**YOUR ASSIGNMENT:** When you print the records, keep every line identical to the original.
------------
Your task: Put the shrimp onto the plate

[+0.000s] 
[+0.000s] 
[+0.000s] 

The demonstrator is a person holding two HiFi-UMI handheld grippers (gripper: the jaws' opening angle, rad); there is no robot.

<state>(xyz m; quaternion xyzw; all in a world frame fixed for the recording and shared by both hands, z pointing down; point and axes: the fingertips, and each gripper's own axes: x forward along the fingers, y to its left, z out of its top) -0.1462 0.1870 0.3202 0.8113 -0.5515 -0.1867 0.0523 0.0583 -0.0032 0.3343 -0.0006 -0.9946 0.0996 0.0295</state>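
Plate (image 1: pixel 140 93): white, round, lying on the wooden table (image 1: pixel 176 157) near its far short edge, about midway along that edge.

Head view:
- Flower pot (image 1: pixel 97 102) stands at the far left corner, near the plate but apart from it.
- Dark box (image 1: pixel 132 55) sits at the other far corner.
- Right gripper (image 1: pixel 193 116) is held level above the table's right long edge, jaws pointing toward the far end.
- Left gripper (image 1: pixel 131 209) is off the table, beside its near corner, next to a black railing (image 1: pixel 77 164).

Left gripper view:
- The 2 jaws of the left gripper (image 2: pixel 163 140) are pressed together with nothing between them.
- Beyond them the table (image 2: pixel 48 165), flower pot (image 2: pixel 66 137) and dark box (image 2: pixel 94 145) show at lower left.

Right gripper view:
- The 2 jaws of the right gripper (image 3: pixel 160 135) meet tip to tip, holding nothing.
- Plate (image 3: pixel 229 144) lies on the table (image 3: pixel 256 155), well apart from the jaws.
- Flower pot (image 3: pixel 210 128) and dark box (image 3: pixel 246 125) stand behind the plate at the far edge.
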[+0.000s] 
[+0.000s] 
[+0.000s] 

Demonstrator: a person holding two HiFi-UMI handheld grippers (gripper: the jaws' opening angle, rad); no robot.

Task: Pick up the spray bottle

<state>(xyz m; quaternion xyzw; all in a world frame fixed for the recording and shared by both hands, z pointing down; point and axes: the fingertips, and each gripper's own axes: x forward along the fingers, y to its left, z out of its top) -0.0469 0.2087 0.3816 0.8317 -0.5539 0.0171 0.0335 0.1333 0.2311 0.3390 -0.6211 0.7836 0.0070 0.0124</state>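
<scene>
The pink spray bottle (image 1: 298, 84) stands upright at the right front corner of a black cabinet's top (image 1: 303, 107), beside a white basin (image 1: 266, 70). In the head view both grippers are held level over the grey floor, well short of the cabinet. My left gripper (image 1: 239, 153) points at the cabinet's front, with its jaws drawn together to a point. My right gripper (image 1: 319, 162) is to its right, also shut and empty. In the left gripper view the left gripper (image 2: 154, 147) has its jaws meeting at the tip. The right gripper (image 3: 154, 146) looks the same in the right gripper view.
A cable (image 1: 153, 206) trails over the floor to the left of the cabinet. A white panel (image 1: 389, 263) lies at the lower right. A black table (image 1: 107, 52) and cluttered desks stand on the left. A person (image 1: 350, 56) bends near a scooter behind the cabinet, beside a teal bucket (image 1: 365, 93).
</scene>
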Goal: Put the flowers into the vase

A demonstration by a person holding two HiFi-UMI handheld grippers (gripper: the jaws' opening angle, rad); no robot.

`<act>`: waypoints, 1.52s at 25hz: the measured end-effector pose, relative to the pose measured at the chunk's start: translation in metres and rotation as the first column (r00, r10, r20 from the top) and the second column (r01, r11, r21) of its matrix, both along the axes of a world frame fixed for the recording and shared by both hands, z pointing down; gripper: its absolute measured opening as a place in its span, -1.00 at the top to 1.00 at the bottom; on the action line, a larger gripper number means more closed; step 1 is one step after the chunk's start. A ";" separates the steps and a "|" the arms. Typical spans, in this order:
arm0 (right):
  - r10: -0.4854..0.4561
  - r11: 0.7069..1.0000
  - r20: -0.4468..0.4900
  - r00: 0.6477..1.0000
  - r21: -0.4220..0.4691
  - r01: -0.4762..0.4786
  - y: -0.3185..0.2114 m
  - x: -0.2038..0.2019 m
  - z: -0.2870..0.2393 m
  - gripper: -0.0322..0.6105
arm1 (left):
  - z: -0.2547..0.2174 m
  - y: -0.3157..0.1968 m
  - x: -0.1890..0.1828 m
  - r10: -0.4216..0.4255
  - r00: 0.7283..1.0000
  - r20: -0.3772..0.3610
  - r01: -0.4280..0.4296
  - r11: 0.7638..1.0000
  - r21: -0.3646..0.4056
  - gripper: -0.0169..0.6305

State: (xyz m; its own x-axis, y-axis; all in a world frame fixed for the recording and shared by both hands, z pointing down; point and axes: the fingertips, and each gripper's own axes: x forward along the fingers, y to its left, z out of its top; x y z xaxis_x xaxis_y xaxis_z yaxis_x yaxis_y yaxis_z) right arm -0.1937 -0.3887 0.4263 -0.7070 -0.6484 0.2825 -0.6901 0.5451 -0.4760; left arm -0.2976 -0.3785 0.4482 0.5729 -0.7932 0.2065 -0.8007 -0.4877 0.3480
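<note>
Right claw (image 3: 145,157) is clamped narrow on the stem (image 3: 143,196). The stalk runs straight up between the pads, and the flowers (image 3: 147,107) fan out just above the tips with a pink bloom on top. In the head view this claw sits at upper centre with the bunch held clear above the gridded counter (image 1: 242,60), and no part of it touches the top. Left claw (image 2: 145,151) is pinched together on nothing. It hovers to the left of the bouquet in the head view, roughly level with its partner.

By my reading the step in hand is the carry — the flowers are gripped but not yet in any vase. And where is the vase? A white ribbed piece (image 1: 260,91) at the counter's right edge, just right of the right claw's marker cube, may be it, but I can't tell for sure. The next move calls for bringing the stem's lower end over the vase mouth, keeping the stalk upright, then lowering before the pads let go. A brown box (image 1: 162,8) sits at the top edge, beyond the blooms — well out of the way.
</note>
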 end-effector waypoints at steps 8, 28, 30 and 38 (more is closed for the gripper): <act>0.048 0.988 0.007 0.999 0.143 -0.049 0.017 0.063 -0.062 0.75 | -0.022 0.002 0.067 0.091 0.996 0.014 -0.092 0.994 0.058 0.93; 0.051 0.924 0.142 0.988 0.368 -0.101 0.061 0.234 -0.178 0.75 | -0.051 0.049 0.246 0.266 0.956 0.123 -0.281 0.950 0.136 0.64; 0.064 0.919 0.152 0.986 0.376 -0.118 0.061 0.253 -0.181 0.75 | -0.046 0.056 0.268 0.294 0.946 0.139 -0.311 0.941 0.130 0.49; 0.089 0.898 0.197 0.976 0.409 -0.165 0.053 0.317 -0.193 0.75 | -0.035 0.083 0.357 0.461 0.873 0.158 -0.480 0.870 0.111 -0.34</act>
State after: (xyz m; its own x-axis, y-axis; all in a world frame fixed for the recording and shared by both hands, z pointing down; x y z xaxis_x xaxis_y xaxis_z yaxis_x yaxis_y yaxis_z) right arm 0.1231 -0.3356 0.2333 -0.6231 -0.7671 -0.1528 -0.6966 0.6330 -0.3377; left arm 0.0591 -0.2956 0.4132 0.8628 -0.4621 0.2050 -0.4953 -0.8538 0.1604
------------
**EXERCISE RESPONSE:**
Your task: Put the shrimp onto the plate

[+0.000s] 
[+0.000s] 
[+0.000s] 

The demonstrator is a person holding two HiFi-UMI handheld grippers (gripper: the jaws' opening angle, rad); there is no robot.

<state>(xyz m; quaternion xyzw; all in a world frame fixed for the recording and shared by both hands, z pointing down; point and axes: the fingertips, and each gripper's own axes: x forward along the fingers, y to its left, z out of its top) -0.1462 0.1870 0.3202 0.8113 -0.5515 -0.1867 0.0523 0.0583 -0.0032 0.3343 -0.0006 -0.9946 0.0996 0.0295</state>
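Plate (image 1: pixel 140 93): white, round, lying on the wooden table (image 1: pixel 176 157) near its far short edge, about midway along that edge.

Head view:
- Flower pot (image 1: pixel 97 102) stands at the far left corner, near the plate but apart from it.
- Dark box (image 1: pixel 132 55) sits at the other far corner.
- Right gripper (image 1: pixel 193 116) is held level above the table's right long edge, jaws pointing toward the far end.
- Left gripper (image 1: pixel 131 209) is off the table, beside its near corner, next to a black railing (image 1: pixel 77 164).

Left gripper view:
- The 2 jaws of the left gripper (image 2: pixel 163 140) are pressed together with nothing between them.
- Beyond them the table (image 2: pixel 48 165), flower pot (image 2: pixel 66 137) and dark box (image 2: pixel 94 145) show at lower left.

Right gripper view:
- The 2 jaws of the right gripper (image 3: pixel 160 135) meet tip to tip, holding nothing.
- Plate (image 3: pixel 229 144) lies on the table (image 3: pixel 256 155), well apart from the jaws.
- Flower pot (image 3: pixel 210 128) and dark box (image 3: pixel 246 125) stand behind the plate at the far edge.
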[+0.000s] 
[+0.000s] 
[+0.000s] 

Demonstrator: a person holding two HiFi-UMI handheld grippers (gripper: the jaws' opening angle, rad); no robot.

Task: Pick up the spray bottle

<state>(xyz m; quaternion xyzw; all in a world frame fixed for the recording and shared by both hands, z pointing down; point and axes: the fingertips, and each gripper's own axes: x forward along the fingers, y to its left, z out of its top) -0.0469 0.2087 0.3816 0.8317 -0.5539 0.0171 0.0335 0.1333 0.2311 0.3390 -0.6211 0.7836 0.0070 0.0124</state>
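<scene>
The pink spray bottle (image 1: 298, 84) stands upright at the right front corner of a black cabinet's top (image 1: 303, 107), beside a white basin (image 1: 266, 70). In the head view both grippers are held level over the grey floor, well short of the cabinet. My left gripper (image 1: 239, 153) points at the cabinet's front, with its jaws drawn together to a point. My right gripper (image 1: 319, 162) is to its right, also shut and empty. In the left gripper view the left gripper (image 2: 154, 147) has its jaws meeting at the tip. The right gripper (image 3: 154, 146) looks the same in the right gripper view.
A cable (image 1: 153, 206) trails over the floor to the left of the cabinet. A white panel (image 1: 389, 263) lies at the lower right. A black table (image 1: 107, 52) and cluttered desks stand on the left. A person (image 1: 350, 56) bends near a scooter behind the cabinet, beside a teal bucket (image 1: 365, 93).
</scene>
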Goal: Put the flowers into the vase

A demonstration by a person holding two HiFi-UMI handheld grippers (gripper: the jaws' opening angle, rad); no robot.

`<act>`: waypoints, 1.52s at 25hz: the measured end-effector pose, relative to the pose measured at the chunk's start: translation in metres and rotation as the first column (r00, r10, r20 from the top) and the second column (r01, r11, r21) of its matrix, both along the axes of a world frame fixed for the recording and shared by both hands, z pointing down; gripper: its absolute measured opening as a place in its span, -1.00 at the top to 1.00 at the bottom; on the action line, a larger gripper number means more closed; step 1 is one step after the chunk's start. A ";" separates the steps and a "|" the arms. Typical spans, in this order:
arm0 (right):
  - r10: -0.4854..0.4561
  - r11: 0.7069..1.0000
  - r20: -0.4468..0.4900
  - r00: 0.6477..1.0000
  - r21: -0.4220..0.4691
  - r01: -0.4762..0.4786
  - y: -0.3185..0.2114 m
  - x: -0.2038..0.2019 m
  - z: -0.2870..0.2393 m
  - gripper: -0.0322..0.6105
arm1 (left):
  - z: -0.2547..0.2174 m
  - y: -0.3157..0.1968 m
  - x: -0.1890..0.1828 m
  - r10: -0.4216..0.4255
  - r00: 0.7283..1.0000
  - r20: -0.3772..0.3610
  - r01: -0.4280..0.4296
  - r11: 0.7638..1.0000
  - r21: -0.3646..0.4056
  - gripper: -0.0169..0.6305

State: (xyz m; its own x-axis, y-axis; all in a world frame fixed for the recording and shared by both hands, z pointing down; point and axes: the fingertips, and each gripper's own axes: x forward along the fingers, y to its left, z out of its top; x y z xaxis_x xaxis_y xaxis_z yaxis_x yaxis_y yaxis_z) right arm -0.1937 -0.3887 0.4263 -0.7070 -0.6484 0.2825 -0.6901 0.5451 -0.4760; left arm -0.2976 -0.3785 0.4482 0.5729 -0.7932 0.2065 -0.8007 -0.4877 0.3480
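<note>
Right claw (image 3: 145,157) is clamped narrow on the stem (image 3: 143,196). The stalk runs straight up between the pads, and the flowers (image 3: 147,107) fan out just above the tips with a pink bloom on top. In the head view this claw sits at upper centre with the bunch held clear above the gridded counter (image 1: 242,60), and no part of it touches the top. Left claw (image 2: 145,151) is pinched together on nothing. It hovers to the left of the bouquet in the head view, roughly level with its partner.

By my reading the step in hand is the carry — the flowers are gripped but not yet in any vase. And where is the vase? A white ribbed piece (image 1: 260,91) at the counter's right edge, just right of the right claw's marker cube, may be it, but I can't tell for sure. The next move calls for bringing the stem's lower end over the vase mouth, keeping the stalk upright, then lowering before the pads let go. A brown box (image 1: 162,8) sits at the top edge, beyond the blooms — well out of the way.
</note>
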 end-effector waypoints at steps 8, 28, 30 and 38 (more is closed for the gripper): <act>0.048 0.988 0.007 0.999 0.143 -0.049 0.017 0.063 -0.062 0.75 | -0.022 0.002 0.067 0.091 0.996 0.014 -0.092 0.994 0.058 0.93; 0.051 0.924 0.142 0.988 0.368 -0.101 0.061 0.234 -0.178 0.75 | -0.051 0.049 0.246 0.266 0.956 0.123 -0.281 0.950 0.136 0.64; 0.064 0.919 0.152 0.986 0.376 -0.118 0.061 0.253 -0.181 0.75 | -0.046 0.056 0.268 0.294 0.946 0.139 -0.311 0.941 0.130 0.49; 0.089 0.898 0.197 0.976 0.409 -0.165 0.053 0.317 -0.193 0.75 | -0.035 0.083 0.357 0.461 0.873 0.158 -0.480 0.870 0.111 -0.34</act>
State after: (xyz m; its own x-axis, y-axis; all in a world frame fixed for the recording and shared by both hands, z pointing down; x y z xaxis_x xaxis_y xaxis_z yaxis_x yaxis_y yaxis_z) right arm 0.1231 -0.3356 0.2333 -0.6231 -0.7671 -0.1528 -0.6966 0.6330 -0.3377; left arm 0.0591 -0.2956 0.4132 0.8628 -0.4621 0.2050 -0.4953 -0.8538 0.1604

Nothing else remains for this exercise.